Figure 9.2 Expression patterns of genes that regulate somite differentiation. Sonic hedgehog (SHH), secreted by the notochord and floor plate of the neural tube, causes the ventral part of the somite to form sclerotome and to express PAX1, which in turn controls chondrogenesis and vertebral formation. WNT proteins from the dorsal neural tube activate PAX3, which demarcates the dermomyotome. WNT proteins also direct the dorsomedial portion of the somite to form epaxial (back) muscles and to express the muscle-specific gene MYF5. The middorsal portion of the somite is directed to become dermis by neurotrophin 3 (NT-3) expressed by the dorsal neural tube. Hypaxial (limb and body wall) musculature is derived from the dorsolateral portion of the somite under the combined influence of activating WNT proteins and inhibitory BMP-4 protein, which together activate MYO-D expression.

muscle fibers. Myofibrils soon appear in the cytoplasm, and by the end of the third month, cross-striations typical of skeletal muscle appear. A similar process occurs in the seven somitomeres in the head region rostral to the occipital somites. Somitomeres remain loosely organized structures, however, never segregating into sclerotome and dermomyotome segments.

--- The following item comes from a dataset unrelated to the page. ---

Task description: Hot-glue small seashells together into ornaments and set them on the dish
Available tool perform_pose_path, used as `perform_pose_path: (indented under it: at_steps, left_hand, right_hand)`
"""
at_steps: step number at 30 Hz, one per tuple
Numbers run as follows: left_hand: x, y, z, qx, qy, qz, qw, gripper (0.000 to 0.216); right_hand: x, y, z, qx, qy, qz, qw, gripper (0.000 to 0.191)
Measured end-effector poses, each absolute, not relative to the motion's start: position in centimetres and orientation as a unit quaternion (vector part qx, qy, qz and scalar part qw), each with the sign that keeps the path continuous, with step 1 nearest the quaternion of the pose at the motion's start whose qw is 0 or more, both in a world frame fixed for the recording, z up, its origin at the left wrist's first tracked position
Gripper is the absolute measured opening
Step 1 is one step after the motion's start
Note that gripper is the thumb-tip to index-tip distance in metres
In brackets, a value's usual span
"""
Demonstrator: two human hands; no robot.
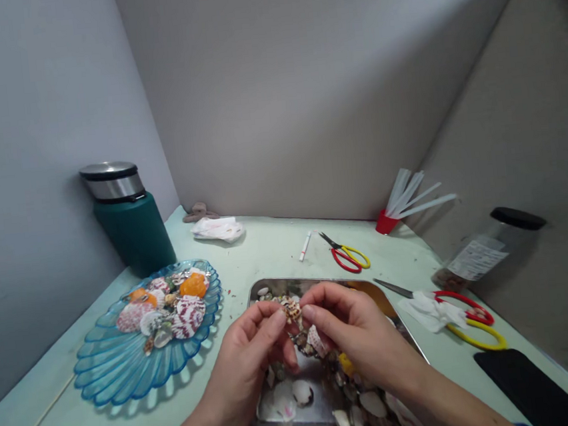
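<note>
At the near edge of the bench: left hand (250, 360) and right hand (356, 336) meet above the steel tray (267, 287).
Grip: both hands pinch 1 speckled shell (292, 309) between thumb and forefinger tips, other fingers curled.
Why so held: lifted clear of the heap, probably to show its pattern; a slip would land in the tray.
Tray: loose mixed shells (301, 392), unsorted.
Left side: blue glass dish (124, 379) carries scallop shells (186, 316) set apart from the heap; green flask (131, 221) stands in the far-left corner.
Far edge: small scissors (348, 257), red cup (385, 222).
Right edge: larger scissors (468, 319), a jar (488, 243) on its side.
Surface: pale green bench.
Room: plain grey walls close around.
</note>
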State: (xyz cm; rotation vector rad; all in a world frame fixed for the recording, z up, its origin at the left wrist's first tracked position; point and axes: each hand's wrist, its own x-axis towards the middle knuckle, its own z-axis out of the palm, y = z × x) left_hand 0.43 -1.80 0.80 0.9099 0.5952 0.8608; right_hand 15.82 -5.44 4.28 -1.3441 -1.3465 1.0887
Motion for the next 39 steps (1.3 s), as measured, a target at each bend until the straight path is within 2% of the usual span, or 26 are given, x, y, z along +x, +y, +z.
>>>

Molecular Regulation of Muscle Development

Genes regulating muscle development have recently been identified. BMP4 and probably FGFs from lateral plate mesoderm, together with WNT proteins from adjacent ectoderm, signal the dorsolateral cells of the somite to express the muscle-specific gene MYO-D. BMP4 secreted by overlying ectoderm induces production of WNT proteins by the dorsal neural tube, and these proteins cause dorsomedial cells of the somite to activate MYF5, another muscle-specific gene (Fig. 9.2). Both of these genes are members of the MYO-D muscle-specific family, which also includes the myogenin and MRF4 genes. MYO-D and MYF5 proteins activate the genes for myogenin and MRF5, which in turn promote formation of myotubes and myofibers. All MYO-D family members have DNA binding sites and act as transcription factors to regulate downstream genes in the muscle differentiation pathway.

Patterning of Muscles

Patterns of muscle formation are controlled by connective tissue into which myoblasts migrate. In the head region these connective tissues are derived from neural crest cells; in cervical and occipital regions they differentiate from somitic mesoderm; and in the body wall and limbs they originate from somatic mesoderm.

Derivatives of Precursor Muscle Cells

By the end of the fifth week prospective muscle cells are collected into two parts: a small dorsal portion, the epimere, formed from the dorsomedial cells of the somite that reorganized as myotomes; and a larger ventral part, the hypomere, formed by migration of dorsolateral cells of the somite (Figs. 9.1 B and 9.3 A). Nerves innervating segmental muscles are also divided into a dorsal primary ramus for the epimere and a ventral primary ramus for the hypomere (Fig. 9.3B) and these nerves will remain with their original muscle segment throughout its migration.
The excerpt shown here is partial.